Audio encoding - Githubissues

jongfeelkim-VIRNECT / STT-Hololens

Unity translation app using Google Cloud Speech-to-Text on Hololens

MIT License

3 stars 0 forks source link

Audio encoding #2

Closed jongfeelkim-VIRNECT closed 4 years ago

jongfeelkim-VIRNECT commented 4 years ago

Supported audio encoding, not include wav. https://cloud.google.com/speech-to-text/docs/encoding

Use flac or mp3 (optional config) https://cloud.google.com/speech-to-text/docs/quickstart-client-libraries

Convert audio data https://www.magellanic-clouds.com/blocks/en/guide/cloud-speech-api-audio-encoding/

In Unity

Microphone record to wav file format
Wav file convert to flac via SoX

jongfeelkim-VIRNECT commented 4 years ago

Using client library test

Reference of .NET QuickStart
https://github.com/GoogleCloudPlatform/dotnet-docs-samples/blob/master/speech/api/QuickStart/QuickStart.cs
Some edit code
- DEMO_FILE is wav mono file
- Commented RecogniotionConfig.Encoding and SampleRateHertz
It works! (about 80% complete result)

public class QuickStart
    {
        // The name of the local audio file to transcribe
        public static string DEMO_FILE = "../resources/commercial_mono.wav";
        public static void Main(string[] args)
        {
            var speech = SpeechClient.Create();
            var response = speech.Recognize(new RecognitionConfig()
            {
                //Encoding = RecognitionConfig.Types.AudioEncoding.Flac,
                //SampleRateHertz = 16000,
                LanguageCode = "en",
            }, RecognitionAudio.FromFile(DEMO_FILE));
            foreach (var result in response.Results)
            {
                foreach (var alternative in result.Alternatives)
                {
                    Console.WriteLine(alternative.Transcript);
                }
            }
        }
    }

jongfeelkim-VIRNECT commented 4 years ago

So, Audio encoding in Unity plan is...

Microphone record to wav (under 16000 sampling rate) file format
Using SpeechClient and get response!

jongfeelkim-VIRNECT commented 4 years ago

Microphone record start set up 16000 sampling rate.
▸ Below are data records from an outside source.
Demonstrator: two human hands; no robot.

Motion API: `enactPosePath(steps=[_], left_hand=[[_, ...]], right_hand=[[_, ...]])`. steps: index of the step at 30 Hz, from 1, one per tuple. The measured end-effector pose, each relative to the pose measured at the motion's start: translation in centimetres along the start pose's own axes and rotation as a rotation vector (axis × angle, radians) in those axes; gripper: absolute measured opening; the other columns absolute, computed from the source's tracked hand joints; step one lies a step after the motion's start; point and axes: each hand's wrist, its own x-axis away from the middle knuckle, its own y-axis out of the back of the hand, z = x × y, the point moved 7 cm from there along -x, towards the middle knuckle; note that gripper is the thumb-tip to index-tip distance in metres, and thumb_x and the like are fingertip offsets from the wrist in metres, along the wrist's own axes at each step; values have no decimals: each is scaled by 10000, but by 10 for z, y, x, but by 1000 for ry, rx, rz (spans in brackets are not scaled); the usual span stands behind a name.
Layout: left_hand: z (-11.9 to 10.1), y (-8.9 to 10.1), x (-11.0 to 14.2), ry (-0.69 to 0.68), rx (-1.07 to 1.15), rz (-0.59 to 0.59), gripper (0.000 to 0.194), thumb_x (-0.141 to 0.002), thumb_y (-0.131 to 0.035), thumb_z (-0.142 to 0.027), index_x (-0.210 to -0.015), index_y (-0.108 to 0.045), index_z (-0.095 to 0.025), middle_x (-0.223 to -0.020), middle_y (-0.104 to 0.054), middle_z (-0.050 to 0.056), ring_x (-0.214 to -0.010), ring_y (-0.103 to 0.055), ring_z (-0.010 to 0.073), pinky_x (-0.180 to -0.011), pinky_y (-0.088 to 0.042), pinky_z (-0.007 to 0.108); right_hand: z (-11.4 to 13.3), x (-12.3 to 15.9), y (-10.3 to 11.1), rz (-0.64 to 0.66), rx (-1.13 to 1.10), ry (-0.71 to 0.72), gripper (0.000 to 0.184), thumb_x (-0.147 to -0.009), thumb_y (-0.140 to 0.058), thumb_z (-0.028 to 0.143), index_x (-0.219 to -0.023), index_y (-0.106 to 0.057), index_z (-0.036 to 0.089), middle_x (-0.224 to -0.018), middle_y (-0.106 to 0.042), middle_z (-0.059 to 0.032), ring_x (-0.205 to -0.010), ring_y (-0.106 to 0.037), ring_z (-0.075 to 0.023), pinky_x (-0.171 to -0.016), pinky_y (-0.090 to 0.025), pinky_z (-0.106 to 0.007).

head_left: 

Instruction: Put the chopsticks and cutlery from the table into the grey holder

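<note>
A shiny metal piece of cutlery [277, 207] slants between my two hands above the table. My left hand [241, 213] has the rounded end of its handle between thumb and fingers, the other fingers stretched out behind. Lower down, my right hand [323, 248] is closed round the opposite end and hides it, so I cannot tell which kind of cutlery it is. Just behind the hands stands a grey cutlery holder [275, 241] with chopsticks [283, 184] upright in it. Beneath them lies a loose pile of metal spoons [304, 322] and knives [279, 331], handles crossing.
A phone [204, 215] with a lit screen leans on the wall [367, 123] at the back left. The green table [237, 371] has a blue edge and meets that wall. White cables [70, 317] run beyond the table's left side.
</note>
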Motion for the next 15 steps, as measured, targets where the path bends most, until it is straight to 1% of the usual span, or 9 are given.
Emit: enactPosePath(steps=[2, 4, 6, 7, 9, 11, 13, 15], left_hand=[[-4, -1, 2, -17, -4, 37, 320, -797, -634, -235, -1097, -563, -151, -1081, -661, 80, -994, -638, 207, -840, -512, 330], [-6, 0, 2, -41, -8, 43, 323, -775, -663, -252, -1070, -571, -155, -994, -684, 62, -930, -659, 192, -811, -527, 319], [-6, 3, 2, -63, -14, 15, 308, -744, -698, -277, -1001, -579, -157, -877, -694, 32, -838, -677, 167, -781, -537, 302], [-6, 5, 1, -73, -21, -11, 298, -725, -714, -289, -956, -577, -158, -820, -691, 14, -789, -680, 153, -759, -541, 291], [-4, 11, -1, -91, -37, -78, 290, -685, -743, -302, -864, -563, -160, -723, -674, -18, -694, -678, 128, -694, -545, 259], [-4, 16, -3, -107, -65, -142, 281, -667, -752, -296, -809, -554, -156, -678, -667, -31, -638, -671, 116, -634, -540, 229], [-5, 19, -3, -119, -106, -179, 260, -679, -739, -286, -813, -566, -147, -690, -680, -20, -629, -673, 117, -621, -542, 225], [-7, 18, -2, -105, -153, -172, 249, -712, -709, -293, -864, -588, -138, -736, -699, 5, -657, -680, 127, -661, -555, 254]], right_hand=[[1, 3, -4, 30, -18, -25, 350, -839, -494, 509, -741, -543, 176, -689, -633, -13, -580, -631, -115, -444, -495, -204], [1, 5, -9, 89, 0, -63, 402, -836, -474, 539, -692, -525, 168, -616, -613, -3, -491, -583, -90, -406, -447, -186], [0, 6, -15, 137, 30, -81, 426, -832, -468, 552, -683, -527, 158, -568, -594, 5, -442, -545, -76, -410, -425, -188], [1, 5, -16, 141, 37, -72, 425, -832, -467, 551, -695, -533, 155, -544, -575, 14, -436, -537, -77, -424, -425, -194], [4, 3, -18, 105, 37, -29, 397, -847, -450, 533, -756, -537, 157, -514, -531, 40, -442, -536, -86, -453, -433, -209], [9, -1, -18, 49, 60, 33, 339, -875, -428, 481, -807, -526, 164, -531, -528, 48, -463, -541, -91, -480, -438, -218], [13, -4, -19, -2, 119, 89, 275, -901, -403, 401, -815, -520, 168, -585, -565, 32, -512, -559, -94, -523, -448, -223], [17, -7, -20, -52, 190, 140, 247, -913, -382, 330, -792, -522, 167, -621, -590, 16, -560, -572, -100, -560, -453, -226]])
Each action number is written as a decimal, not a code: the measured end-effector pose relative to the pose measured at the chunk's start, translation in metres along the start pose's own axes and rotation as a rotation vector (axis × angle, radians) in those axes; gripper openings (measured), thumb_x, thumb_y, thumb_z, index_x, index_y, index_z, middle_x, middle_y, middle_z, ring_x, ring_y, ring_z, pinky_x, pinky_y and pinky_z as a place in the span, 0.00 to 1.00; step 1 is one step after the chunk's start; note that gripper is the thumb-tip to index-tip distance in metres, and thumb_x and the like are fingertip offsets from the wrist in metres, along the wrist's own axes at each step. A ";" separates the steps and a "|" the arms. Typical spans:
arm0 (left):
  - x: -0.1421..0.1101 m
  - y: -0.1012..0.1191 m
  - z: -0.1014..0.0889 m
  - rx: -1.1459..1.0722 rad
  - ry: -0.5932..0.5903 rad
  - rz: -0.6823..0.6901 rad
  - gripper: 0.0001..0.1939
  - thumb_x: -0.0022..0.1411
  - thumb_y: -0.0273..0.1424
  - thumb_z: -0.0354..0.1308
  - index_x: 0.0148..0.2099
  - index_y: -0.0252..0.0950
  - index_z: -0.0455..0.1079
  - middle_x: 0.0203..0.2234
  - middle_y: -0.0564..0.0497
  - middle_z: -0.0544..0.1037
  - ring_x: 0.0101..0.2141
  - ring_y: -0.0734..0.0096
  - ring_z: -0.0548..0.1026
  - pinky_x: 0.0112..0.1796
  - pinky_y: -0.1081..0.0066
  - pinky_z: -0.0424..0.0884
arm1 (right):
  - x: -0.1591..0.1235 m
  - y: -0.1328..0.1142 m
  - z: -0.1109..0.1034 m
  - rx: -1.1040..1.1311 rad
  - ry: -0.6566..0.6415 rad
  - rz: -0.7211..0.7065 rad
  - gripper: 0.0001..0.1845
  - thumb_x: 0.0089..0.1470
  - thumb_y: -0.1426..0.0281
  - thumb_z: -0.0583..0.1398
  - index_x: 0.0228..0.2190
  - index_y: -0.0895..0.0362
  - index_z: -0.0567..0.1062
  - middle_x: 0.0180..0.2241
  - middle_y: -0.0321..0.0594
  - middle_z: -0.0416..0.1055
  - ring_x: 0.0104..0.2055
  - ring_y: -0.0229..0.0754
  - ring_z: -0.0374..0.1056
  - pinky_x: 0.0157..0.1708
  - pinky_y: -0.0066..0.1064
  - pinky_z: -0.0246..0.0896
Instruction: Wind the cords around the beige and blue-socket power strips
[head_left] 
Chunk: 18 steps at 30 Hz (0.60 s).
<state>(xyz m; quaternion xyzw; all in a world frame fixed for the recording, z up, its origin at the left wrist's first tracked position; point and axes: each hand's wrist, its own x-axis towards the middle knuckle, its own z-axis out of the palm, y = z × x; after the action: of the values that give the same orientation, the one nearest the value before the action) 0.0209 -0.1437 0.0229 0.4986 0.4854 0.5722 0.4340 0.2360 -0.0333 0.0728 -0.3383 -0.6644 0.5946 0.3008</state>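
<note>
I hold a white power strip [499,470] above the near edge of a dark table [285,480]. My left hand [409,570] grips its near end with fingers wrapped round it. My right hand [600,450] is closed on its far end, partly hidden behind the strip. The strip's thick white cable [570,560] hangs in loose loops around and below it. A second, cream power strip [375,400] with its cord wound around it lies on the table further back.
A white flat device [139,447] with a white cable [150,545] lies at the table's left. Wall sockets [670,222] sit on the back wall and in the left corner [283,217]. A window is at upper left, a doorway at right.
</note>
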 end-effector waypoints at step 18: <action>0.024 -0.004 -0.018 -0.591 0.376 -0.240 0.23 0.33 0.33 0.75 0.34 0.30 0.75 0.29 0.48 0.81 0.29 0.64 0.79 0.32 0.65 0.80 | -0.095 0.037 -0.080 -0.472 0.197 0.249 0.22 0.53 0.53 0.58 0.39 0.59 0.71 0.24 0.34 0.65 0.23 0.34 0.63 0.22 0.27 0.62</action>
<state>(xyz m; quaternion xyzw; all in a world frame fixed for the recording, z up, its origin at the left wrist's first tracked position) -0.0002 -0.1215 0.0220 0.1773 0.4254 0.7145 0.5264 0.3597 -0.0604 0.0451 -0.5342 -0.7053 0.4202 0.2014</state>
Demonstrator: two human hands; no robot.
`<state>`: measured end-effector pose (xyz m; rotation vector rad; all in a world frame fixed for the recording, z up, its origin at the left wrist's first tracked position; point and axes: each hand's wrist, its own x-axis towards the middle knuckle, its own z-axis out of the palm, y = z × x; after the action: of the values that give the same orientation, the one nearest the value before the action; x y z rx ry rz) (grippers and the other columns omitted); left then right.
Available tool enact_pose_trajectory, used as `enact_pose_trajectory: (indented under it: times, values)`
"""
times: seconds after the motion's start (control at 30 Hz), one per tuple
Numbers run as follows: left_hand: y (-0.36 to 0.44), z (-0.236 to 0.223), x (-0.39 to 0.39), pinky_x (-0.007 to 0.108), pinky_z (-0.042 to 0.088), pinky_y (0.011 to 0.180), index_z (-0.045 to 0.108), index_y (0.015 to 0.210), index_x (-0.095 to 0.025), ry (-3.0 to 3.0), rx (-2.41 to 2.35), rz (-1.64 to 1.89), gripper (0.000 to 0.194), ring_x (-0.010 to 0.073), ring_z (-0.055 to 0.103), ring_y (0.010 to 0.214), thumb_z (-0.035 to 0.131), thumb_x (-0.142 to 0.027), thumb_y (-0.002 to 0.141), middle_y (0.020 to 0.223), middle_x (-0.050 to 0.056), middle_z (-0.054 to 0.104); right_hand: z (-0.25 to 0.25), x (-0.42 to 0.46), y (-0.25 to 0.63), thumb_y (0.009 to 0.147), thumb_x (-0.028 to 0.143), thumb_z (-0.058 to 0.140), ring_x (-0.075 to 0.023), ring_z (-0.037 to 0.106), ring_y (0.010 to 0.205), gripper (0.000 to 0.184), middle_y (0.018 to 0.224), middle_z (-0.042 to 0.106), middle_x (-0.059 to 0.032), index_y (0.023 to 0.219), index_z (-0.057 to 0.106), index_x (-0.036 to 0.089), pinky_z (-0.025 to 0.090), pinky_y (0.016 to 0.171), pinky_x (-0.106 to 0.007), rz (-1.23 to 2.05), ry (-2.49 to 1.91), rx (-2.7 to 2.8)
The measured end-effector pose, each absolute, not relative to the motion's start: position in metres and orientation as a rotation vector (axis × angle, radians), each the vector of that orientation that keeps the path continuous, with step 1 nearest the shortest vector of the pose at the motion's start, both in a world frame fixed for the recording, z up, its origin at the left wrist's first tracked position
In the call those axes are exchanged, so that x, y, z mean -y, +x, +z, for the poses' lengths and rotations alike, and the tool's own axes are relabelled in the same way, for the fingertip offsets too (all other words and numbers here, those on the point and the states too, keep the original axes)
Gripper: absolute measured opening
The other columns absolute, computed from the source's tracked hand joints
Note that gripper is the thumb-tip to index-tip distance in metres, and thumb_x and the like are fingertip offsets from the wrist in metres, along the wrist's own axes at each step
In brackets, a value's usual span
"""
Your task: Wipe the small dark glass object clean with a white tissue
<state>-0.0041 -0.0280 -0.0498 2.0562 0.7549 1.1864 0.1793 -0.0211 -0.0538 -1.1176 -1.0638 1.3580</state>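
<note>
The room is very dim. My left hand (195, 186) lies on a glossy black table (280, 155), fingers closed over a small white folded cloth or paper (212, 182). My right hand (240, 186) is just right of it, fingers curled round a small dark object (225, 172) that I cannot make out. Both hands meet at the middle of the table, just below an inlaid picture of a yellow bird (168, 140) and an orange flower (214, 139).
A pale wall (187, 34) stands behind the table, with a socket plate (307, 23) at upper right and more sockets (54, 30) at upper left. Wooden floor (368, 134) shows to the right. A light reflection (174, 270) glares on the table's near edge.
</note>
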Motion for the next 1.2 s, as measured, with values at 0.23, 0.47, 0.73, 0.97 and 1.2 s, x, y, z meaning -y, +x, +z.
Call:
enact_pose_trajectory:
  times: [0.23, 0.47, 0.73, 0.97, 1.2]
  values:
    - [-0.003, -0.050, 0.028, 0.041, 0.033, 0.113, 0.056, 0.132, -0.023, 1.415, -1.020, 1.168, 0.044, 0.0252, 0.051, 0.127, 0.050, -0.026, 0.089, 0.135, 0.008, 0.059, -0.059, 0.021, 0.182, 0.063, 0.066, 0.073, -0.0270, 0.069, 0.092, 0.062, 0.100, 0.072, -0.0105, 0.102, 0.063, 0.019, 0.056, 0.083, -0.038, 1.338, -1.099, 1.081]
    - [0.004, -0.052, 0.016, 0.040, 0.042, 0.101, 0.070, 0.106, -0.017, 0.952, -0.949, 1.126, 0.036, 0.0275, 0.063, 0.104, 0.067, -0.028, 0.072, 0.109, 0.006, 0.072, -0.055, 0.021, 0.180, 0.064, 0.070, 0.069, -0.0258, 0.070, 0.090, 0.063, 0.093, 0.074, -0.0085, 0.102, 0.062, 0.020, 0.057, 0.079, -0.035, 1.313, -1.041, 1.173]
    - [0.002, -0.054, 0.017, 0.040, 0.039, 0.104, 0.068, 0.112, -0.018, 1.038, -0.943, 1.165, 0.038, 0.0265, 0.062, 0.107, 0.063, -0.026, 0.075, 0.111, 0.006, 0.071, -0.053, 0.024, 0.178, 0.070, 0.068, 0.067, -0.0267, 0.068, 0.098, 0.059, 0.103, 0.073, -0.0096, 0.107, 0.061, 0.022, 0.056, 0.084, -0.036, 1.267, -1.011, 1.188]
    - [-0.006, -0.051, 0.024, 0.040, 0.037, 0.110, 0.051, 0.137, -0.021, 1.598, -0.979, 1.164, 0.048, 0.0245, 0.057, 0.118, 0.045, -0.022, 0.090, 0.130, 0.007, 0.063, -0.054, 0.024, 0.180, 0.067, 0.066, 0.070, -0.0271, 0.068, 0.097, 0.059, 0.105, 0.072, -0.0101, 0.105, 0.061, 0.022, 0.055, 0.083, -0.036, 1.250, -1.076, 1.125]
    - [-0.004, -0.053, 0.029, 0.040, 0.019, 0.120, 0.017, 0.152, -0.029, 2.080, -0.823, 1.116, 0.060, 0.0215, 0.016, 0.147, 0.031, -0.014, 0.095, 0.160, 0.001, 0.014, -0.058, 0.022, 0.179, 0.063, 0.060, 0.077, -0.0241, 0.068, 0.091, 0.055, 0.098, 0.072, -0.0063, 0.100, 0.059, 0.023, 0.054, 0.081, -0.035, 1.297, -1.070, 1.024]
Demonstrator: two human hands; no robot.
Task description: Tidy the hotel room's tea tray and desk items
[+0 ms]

Record to AudioSource.AudioClip and then save file to wav format.

audioSource.clip = Microphone.Start(microphoneDevice, true, 20, 16000);

To save file, use SavWav open source from gist. https://gist.github.com/darktable/2317063

It is convert from AudioClip to wav file.

QuickStart demo test from recorded wav file The saved file voice is "고려은단 비타민C" and translate to korean.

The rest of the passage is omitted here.